Task details
Copy exactly the stretch of data below from the line with "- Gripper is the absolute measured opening" through the line with "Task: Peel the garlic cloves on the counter", including both of those lines.

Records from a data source
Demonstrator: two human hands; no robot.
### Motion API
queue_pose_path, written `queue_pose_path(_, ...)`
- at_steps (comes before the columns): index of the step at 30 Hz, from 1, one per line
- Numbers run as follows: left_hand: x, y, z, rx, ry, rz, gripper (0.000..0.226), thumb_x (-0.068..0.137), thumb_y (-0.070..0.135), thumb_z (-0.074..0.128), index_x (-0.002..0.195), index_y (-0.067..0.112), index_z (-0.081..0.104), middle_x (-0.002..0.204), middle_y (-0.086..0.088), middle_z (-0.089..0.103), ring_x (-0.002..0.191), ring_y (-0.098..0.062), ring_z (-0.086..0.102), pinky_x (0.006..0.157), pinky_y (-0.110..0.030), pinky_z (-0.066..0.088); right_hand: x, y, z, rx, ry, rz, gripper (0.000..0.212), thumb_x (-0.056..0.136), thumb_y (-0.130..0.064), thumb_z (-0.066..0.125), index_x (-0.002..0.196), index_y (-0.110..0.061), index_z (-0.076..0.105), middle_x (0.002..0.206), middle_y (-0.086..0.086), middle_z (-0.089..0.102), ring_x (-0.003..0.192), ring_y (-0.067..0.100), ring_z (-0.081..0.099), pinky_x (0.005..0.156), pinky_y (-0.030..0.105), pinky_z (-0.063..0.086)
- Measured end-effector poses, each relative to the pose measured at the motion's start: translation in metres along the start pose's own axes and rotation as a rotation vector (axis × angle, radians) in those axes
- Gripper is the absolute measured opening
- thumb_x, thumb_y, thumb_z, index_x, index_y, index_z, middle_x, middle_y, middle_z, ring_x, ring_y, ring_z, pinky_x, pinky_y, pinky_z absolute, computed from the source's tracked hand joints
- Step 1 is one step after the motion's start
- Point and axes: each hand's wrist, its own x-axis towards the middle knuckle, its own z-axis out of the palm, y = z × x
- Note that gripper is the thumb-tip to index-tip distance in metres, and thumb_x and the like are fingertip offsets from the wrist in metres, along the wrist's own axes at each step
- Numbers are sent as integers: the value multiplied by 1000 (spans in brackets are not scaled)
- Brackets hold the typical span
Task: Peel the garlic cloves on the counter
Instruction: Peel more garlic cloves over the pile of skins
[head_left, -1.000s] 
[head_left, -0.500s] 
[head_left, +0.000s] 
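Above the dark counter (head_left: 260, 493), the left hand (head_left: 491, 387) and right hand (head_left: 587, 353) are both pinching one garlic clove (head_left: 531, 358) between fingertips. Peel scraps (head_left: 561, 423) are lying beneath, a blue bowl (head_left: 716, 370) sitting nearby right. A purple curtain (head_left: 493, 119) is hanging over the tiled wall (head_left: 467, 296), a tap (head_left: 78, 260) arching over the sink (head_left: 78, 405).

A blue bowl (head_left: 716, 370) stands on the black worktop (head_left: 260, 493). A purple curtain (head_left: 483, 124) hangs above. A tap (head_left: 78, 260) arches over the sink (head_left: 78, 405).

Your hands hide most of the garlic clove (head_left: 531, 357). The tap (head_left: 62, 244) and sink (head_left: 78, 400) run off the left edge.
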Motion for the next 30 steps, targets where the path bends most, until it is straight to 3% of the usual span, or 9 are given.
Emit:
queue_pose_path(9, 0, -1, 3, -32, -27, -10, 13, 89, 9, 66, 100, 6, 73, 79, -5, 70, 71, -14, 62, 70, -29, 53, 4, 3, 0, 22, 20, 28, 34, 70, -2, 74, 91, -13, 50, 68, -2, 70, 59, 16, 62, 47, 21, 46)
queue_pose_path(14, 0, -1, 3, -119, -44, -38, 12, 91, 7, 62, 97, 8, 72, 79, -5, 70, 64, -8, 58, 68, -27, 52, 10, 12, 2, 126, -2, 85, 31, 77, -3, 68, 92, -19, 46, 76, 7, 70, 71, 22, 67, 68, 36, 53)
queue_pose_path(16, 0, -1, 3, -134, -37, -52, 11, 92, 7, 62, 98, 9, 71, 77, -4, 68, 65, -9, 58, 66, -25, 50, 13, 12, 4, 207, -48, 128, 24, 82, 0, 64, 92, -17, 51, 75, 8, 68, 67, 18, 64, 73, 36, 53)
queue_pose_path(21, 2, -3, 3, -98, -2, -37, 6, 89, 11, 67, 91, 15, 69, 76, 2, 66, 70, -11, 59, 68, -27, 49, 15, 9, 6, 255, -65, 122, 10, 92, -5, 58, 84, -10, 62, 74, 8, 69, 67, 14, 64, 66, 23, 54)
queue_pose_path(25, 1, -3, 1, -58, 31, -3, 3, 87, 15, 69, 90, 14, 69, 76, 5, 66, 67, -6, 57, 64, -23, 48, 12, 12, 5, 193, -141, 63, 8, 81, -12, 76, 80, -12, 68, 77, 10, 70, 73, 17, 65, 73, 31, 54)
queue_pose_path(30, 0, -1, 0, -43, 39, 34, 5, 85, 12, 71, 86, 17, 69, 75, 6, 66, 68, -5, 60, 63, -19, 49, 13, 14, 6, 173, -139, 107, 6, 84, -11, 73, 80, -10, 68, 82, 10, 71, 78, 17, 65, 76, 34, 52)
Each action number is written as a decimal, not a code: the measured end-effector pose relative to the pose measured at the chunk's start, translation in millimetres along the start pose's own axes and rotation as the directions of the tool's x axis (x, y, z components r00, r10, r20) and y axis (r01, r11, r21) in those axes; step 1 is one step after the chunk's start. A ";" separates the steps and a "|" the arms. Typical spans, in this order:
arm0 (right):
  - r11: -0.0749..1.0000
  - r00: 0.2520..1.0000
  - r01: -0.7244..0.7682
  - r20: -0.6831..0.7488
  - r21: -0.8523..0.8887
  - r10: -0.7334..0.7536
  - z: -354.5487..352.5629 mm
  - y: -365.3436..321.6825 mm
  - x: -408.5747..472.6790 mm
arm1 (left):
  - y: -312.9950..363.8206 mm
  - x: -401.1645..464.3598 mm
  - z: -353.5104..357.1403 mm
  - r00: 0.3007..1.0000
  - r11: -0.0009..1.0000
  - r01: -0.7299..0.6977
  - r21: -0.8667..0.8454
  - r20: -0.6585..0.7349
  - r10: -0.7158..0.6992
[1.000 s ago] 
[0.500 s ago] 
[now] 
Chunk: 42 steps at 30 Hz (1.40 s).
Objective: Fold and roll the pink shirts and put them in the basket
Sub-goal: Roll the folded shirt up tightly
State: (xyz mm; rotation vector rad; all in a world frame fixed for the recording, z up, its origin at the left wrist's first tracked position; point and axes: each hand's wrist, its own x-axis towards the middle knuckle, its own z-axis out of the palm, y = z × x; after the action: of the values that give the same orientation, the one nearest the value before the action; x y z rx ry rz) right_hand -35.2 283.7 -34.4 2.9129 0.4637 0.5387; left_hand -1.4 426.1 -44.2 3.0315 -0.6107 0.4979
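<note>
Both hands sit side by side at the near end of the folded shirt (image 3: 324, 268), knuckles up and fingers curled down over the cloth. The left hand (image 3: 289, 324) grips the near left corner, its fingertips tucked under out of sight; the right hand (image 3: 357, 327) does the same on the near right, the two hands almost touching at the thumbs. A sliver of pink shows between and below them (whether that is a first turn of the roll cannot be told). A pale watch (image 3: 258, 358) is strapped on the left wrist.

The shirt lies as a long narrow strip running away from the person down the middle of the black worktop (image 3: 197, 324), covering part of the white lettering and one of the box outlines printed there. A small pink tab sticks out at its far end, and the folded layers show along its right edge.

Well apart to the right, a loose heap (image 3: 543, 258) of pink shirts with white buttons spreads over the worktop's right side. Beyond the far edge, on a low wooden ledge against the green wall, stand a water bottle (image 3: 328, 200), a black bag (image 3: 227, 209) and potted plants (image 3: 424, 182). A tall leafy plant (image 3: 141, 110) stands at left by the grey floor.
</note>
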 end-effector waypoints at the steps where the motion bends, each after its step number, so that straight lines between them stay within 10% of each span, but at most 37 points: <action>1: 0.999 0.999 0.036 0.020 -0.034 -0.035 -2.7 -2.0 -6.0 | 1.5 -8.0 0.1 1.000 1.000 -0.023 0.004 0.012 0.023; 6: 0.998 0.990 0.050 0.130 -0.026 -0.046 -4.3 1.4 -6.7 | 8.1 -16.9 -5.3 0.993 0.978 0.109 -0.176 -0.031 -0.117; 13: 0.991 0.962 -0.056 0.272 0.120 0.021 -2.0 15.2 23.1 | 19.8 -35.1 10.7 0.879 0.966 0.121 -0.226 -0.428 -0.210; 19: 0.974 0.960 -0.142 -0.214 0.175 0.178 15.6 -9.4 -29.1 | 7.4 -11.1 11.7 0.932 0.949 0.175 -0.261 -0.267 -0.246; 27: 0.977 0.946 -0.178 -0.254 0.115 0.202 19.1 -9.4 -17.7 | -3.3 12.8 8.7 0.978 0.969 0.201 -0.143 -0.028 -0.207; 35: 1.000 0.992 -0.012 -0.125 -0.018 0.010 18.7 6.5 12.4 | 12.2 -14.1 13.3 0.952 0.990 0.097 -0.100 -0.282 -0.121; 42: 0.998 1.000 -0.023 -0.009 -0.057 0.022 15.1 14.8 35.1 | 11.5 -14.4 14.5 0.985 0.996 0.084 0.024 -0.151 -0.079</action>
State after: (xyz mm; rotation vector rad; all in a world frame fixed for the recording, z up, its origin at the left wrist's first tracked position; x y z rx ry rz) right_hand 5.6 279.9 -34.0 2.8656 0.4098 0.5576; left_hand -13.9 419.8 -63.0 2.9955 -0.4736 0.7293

Result below
- Gripper is the absolute measured opening
- thumb_x, thumb_y, thumb_z, index_x, index_y, index_z, middle_x, middle_y, middle_z, ring_x, ring_y, ring_z, pinky_x, pinky_y, pinky_z absolute, computed from the source's tracked hand joints
- Step 1 is one step after the motion's start
- Point and axes: each hand's wrist, its own x-axis towards the middle knuckle, its own z-axis out of the palm, y = z × x
- Note that gripper is the thumb-tip to index-tip distance in metres, and thumb_x and the like are fingertip offsets from the wrist in metres, along the wrist's own axes at each step
- Numbers are sent as integers: the value multiplied by 1000 (spans in brackets are not scaled)
- Brackets hold the typical span
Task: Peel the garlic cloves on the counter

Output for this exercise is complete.